I'm currently trying to output differentially expressed (DE) genes from mm10 RNA-seq data. I did in parallel a genomic approche (Star -> featureCounts -> DESeq2 -> Heatmap) and a transcriptomic approche (Kallisto -> DESeq2 -> Heatmap) to intersect my results.
My results tend to overlap, except a gene which is highly expressed in Kallisto but not in featureCounts.
This gene is a predicted gene, Gm4737. The counts for this gene, after librairies size normalization are :
dds <- DESeq(dds)
dds_norm <- counts(dds, normalized=TRUE)
Approche/Condition A1 B1 C1 A2 B2 C2 A3 B3 C3
Kallisto 0 1019 0 0 1416 1226 0 1209 34
FeatureCounts 306 581 295 230 531 501 138 457 249
My reference genome :
url='ftp://ftp.sanger.ac.uk/pub/gencode/Gencode_mouse/release_M16';
axel -q $url/GRCm38.p5.genome.fa.gz;
My reference transcriptome :
url='ftp://ftp.sanger.ac.uk/pub/gencode/Gencode_mouse/release_M16';
axel -q $url/gencode.vM16.transcripts.fa.gz;
My annotation file :
url='ftp://ftp.sanger.ac.uk/pub/gencode/Gencode_mouse/release_M16';
axel -q $url/gencode.vM16.chr_patch_hapl_scaff.annotation.gtf.gz;
I used the same annotation file in both approche.

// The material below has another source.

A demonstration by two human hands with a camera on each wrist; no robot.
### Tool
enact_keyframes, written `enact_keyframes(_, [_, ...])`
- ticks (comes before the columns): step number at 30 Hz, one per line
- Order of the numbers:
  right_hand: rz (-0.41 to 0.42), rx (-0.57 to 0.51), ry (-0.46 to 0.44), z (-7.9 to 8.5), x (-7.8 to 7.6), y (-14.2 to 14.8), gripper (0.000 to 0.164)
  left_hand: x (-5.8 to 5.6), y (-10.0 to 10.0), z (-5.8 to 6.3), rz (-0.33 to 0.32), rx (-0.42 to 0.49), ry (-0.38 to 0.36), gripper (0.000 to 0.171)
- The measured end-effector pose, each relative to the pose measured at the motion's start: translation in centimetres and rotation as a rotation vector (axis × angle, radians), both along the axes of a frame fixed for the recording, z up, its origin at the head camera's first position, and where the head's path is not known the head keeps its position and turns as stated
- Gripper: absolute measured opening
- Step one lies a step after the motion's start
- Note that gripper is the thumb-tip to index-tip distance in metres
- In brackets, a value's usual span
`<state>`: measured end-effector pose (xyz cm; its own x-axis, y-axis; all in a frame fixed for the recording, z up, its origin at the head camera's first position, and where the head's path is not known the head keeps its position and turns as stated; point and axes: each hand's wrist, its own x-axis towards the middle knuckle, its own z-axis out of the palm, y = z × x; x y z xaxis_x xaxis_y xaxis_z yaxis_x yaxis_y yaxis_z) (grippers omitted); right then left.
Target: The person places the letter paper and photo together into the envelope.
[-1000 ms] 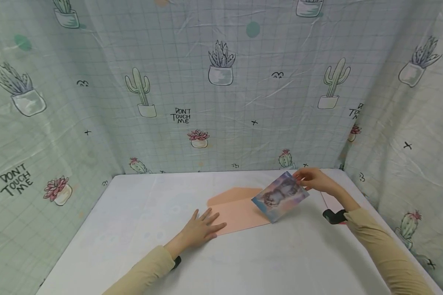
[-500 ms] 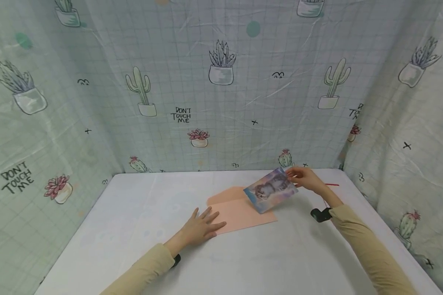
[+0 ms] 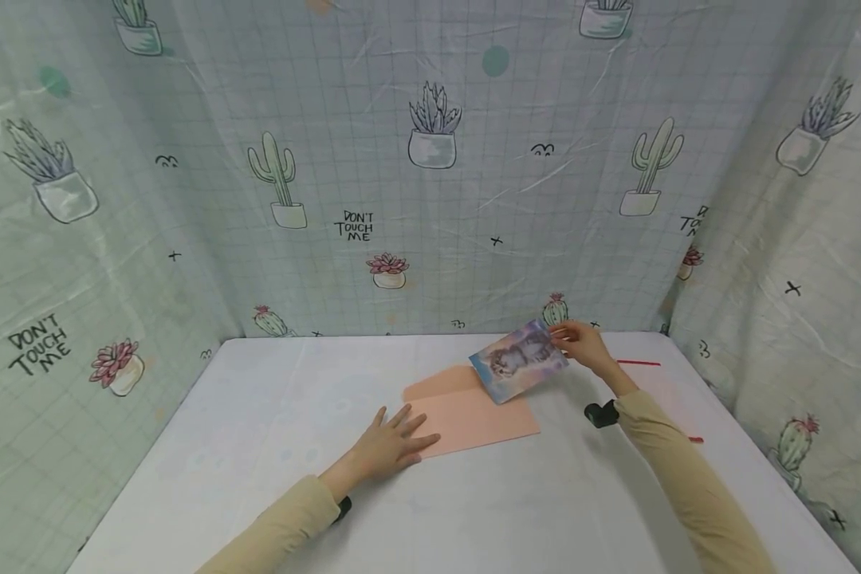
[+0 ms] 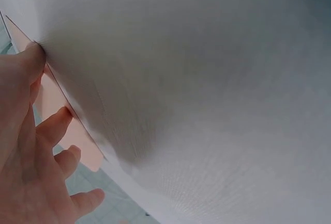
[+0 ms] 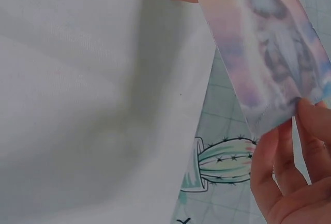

Any ideas about the huge counts difference between the two approches ? Does kallisto has problems with predicted genes ?
Thanks !
It is interesting that you have a specific example but it may not be surprising due to fundamental difference between methodologies, alignment (STAR) and mapping (kallisto) (See A: Alignment and mapping ).
You seems to be right, according to my IGV visualization. I checked at my pseudoalignments from kallisto 0.44.0, on Gm4737 positions, for A1 condition, there is 0 read mapped, whereas, for aligned reads (Star), on Gm4737 positions, for A1 condition, I got some reads aligned. And, for pseudoalignments, on Gm4737 positions, for B1 condition, there are a lot of reads mapped, which correlates with my counts table above.
Even if the two approches are different, I am still stuned by the colossal difference of counts that are generated on some genes while others are quite similar...
Thanks for the link !
Forgot about this post: Mapping to a transcriptome can incorrectly report reads as mapping uniquely.